New Jersey Records Second Most Cases of Coronavirus


By Naila Dasilva and Emma Arango

COVID-19 has taken more than 23,000 lives since its first appearance in the United States on March 3rd of 2020. There have been more than 580,000 cases in the United States with New Jersey being the second state with the most cases. New Jersey has 61,850 recorded cases, 92 have since recovered and over 2,350 have died from this virus. 

In Passaic County alone there have been 5,590 cases with 131 deaths. There have been no recorded recoveries in the county as of Monday, April 13th. 

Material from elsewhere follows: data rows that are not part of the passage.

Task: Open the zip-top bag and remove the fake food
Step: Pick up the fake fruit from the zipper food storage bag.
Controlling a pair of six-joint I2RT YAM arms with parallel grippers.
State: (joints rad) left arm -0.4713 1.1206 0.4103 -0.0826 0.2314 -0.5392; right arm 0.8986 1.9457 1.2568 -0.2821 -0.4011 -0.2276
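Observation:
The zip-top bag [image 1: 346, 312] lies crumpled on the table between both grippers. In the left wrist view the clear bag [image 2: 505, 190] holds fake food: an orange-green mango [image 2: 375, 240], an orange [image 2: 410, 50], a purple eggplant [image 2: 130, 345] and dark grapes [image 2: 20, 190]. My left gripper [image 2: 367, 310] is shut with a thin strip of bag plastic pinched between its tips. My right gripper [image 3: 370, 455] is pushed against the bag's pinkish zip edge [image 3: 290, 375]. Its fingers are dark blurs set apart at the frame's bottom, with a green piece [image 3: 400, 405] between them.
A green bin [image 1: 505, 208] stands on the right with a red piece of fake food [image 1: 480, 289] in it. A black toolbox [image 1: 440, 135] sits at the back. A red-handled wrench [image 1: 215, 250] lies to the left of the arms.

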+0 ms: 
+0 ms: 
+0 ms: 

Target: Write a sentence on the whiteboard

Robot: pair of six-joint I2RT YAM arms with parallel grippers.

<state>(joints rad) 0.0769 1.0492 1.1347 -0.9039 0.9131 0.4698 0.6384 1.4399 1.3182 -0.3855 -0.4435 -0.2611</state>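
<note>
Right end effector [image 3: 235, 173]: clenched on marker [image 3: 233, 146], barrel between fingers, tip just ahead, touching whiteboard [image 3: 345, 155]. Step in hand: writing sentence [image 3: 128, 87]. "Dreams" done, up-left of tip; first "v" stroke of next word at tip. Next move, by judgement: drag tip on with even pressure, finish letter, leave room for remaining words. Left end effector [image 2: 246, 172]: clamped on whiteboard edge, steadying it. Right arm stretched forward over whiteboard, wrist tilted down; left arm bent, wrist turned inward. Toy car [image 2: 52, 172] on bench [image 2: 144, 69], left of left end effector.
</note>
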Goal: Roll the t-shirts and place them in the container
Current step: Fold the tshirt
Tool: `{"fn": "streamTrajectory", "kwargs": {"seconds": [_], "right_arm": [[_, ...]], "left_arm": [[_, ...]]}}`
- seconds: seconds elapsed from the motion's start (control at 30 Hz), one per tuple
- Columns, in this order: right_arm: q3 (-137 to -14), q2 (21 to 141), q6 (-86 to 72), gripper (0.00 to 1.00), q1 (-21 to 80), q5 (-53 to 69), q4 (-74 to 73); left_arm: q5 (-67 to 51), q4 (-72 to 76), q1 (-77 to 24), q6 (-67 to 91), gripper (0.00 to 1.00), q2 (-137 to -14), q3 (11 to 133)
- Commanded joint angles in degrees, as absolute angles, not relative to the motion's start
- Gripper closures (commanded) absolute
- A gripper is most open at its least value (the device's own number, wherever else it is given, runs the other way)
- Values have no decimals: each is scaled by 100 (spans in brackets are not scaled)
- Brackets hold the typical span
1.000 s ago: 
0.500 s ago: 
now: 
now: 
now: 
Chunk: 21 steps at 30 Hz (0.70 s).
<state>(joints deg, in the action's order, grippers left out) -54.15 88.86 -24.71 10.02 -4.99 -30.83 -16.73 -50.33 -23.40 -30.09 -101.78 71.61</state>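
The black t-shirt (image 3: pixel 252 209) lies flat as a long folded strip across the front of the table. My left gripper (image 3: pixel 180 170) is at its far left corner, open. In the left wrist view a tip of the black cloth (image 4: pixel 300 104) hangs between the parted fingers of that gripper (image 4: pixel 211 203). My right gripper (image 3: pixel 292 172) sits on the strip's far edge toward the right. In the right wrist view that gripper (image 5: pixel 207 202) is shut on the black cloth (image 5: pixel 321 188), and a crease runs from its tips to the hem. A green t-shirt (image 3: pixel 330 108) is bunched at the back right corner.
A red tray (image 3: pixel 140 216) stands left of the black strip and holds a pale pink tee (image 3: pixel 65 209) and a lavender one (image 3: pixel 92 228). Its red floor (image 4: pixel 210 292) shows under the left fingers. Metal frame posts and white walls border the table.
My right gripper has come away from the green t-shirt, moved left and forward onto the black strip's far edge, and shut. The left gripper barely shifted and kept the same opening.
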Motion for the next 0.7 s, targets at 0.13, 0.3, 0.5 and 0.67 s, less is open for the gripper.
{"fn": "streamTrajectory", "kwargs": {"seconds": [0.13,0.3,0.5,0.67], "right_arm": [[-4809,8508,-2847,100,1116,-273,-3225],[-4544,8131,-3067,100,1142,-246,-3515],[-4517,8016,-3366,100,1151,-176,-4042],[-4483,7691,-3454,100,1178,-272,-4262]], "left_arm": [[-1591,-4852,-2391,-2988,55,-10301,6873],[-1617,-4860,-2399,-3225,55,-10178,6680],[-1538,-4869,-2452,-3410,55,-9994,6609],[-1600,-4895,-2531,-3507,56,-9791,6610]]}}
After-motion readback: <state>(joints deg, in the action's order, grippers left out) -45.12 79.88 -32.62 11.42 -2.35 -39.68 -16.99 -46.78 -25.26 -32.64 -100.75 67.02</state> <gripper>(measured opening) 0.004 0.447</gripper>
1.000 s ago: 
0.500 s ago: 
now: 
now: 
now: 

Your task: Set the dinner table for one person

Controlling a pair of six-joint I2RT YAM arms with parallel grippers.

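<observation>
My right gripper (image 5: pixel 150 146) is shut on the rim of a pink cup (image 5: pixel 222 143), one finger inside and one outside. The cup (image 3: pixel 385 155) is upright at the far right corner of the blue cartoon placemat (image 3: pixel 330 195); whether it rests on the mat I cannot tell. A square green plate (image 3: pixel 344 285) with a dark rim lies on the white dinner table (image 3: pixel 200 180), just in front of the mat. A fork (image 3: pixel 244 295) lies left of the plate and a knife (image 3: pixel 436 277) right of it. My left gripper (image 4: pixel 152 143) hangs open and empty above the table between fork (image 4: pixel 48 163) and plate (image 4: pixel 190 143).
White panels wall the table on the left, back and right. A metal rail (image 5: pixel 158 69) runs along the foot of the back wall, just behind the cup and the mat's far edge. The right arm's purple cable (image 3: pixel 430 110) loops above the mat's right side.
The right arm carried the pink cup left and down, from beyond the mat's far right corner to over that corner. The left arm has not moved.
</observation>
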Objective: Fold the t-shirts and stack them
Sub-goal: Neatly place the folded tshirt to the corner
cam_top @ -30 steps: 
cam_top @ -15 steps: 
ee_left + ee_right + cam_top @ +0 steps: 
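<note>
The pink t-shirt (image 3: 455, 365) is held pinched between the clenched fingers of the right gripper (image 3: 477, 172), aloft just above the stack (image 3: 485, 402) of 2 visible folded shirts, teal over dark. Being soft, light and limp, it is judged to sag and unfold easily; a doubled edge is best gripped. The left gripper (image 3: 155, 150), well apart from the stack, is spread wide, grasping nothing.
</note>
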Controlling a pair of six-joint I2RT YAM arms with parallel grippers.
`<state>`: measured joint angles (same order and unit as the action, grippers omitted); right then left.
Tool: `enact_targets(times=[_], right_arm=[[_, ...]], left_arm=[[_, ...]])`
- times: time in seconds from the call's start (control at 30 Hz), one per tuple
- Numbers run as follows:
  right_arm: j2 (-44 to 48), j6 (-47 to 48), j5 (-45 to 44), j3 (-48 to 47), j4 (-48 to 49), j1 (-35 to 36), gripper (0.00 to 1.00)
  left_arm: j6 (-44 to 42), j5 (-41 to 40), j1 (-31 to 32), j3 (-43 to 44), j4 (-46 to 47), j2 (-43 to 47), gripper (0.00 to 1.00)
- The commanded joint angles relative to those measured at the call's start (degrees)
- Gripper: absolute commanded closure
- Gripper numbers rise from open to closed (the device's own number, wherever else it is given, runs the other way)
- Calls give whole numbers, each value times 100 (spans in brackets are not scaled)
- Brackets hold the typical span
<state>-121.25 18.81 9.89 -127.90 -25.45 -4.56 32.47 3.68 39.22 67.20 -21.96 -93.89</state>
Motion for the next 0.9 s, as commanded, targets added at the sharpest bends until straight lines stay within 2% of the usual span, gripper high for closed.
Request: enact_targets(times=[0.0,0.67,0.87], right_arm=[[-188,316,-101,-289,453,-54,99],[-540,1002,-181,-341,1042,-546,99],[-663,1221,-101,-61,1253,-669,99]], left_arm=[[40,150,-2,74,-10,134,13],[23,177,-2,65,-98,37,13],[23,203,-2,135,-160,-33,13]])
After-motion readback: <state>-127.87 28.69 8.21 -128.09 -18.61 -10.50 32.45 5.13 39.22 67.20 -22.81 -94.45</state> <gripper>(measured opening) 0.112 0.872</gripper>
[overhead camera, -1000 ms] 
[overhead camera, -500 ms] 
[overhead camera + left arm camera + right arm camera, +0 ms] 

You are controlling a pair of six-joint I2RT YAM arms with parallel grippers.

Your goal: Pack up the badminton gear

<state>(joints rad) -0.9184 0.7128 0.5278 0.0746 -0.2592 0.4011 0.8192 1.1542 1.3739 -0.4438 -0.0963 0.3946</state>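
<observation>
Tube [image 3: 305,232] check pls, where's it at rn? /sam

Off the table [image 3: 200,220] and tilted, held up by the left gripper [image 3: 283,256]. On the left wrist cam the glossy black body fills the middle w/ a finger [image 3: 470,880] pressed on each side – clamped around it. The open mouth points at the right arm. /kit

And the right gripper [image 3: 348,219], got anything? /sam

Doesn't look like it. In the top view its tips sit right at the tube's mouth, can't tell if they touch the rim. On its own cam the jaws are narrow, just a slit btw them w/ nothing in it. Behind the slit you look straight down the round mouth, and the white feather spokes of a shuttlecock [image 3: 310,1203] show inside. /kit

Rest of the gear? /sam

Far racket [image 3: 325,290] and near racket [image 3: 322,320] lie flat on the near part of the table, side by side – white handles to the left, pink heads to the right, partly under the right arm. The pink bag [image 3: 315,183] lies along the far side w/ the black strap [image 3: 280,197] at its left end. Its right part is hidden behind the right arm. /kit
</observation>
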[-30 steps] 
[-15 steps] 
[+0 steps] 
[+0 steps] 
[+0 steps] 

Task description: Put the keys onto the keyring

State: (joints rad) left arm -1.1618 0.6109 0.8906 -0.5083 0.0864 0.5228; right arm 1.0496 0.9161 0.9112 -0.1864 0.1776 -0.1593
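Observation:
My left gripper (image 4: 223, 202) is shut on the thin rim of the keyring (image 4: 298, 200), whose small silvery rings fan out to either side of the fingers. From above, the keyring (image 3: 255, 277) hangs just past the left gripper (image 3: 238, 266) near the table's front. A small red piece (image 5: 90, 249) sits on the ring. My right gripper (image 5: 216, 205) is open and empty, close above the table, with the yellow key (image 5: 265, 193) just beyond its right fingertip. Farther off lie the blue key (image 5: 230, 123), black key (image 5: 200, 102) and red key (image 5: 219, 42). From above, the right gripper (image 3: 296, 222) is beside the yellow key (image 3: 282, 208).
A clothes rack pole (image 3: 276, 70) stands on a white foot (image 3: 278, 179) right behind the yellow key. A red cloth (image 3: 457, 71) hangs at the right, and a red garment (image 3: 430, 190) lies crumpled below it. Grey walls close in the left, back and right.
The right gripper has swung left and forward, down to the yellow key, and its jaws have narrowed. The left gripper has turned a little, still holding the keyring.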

In Wayne, there have been 554 recorded cases of the coronavirus and 21 deaths. A drive-thru testing center is being held at William Paterson in Wayne for any Passaic County resident. You must have a prescription from a doctor in order to get tested. 

“If you are out and about, and you see someone near you, the best thing to do is to assume they have the virus and make sure you’re taking necessary precautions,” said Wayne Mayor Scott Vergano.

Governor Cuomo of New York stated “the worst is over” after the estimated peak of the virus had passed. Scientists and health officials expected the worst of the Coronavirus to pass for the tri-state area by Easter weekend. 

Governor  Phil Murphy also announced that professionals have confirmed that the curve is flattening. From Sunday to Monday the percentage increase in positive cases was four percent, the lowest it’s been since the first case.

“While the curve is undeniably now flattening, it is still rising. We have got to hit that plateau and then aggressively bring it down,” stated Governor Murphy.

The CDC reminds people the most effective way to stay safe from the virus is to avoid touching your eyes, nose, and mouth, stay home when you are sick, cover your cough or sneeze with a tissue, then throw the tissue in the trash.

Clean and disinfect frequently touched objects and surfaces using a regular household cleaning spray or wipes, and of course wash your hands often with soap and water for at least 20 seconds, especially after going to the bathroom, before eating, after blowing your nose, coughing, or sneezing.